══ DATA PROVIDED ══
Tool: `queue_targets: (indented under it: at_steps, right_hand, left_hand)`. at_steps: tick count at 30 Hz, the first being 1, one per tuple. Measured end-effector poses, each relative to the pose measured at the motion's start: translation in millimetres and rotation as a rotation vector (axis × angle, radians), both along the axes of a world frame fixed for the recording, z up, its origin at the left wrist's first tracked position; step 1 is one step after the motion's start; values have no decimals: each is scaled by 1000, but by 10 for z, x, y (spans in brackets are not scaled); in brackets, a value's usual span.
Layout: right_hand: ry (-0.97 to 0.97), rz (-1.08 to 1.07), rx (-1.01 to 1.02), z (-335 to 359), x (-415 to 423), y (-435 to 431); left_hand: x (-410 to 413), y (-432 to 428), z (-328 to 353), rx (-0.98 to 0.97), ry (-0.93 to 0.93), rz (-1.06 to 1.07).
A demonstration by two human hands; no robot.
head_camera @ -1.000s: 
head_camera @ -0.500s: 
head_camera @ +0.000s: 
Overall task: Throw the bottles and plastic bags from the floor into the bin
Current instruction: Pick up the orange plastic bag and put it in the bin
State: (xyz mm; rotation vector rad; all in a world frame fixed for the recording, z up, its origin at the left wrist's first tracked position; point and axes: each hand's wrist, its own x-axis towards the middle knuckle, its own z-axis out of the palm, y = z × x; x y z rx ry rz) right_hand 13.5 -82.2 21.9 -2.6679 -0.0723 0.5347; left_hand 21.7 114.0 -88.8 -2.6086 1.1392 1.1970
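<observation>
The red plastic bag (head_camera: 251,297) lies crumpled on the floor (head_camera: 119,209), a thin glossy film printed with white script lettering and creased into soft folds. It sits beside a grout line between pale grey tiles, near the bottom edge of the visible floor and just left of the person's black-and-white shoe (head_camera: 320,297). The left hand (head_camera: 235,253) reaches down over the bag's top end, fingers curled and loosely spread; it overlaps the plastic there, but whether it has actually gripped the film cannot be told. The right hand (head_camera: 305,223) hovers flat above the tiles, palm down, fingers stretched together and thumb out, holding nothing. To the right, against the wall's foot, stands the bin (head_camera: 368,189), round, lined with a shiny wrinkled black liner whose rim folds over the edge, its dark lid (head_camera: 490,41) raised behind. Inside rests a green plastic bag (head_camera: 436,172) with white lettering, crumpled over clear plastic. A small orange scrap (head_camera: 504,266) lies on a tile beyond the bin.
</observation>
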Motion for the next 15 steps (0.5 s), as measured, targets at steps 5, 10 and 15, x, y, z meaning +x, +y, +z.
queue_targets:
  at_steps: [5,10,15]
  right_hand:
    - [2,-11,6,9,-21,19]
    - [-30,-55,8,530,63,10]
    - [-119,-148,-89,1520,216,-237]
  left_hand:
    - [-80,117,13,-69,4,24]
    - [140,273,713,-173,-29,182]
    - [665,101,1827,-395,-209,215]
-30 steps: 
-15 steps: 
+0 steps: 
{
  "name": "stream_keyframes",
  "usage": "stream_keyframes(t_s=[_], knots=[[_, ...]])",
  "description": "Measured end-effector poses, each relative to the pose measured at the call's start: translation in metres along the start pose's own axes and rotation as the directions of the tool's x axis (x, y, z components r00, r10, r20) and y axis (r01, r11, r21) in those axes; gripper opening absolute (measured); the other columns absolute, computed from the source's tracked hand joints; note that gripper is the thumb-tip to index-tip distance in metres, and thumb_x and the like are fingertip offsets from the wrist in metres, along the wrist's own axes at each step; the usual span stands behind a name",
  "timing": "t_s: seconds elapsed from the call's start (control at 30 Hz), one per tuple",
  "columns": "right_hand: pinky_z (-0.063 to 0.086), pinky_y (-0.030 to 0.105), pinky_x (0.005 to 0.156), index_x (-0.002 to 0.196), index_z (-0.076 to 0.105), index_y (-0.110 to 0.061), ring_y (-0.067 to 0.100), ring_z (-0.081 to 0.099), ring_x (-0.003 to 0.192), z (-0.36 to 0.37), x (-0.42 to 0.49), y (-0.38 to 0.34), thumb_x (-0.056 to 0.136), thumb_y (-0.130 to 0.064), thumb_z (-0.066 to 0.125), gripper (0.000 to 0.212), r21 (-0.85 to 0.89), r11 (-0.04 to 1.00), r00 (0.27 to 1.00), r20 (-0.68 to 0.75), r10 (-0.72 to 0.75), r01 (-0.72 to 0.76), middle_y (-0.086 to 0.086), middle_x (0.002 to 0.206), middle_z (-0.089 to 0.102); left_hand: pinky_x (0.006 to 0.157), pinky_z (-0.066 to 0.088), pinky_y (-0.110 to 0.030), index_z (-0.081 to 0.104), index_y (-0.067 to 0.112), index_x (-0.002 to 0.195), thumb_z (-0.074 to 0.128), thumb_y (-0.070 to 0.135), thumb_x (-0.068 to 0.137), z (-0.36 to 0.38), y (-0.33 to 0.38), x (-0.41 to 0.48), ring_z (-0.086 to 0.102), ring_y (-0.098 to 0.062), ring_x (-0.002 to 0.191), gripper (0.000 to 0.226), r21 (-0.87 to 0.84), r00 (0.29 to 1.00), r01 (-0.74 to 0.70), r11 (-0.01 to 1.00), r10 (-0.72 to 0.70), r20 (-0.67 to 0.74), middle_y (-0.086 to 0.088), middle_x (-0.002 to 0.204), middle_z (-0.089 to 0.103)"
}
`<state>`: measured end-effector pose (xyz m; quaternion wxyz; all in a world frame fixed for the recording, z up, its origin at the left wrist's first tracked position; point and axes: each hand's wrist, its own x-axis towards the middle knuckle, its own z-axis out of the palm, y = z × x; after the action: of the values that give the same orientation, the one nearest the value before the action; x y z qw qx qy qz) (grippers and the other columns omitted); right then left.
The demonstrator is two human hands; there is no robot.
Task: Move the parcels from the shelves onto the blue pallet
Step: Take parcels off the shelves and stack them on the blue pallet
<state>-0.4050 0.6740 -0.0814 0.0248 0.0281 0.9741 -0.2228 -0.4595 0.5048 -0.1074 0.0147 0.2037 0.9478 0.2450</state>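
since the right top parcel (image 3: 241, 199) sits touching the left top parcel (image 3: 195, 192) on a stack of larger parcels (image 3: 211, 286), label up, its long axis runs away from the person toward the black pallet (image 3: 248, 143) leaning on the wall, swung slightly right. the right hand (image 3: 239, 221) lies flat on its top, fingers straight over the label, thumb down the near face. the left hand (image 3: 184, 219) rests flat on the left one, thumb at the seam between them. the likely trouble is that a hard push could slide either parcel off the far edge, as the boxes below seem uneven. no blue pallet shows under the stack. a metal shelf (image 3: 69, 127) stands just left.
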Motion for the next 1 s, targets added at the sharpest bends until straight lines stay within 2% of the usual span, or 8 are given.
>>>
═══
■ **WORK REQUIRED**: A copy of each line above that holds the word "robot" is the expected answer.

■ **SOLUTION TO THE PROBLEM**:
A demonstration by two human hands; no robot.
The demonstrator is two human hands; there is no robot.

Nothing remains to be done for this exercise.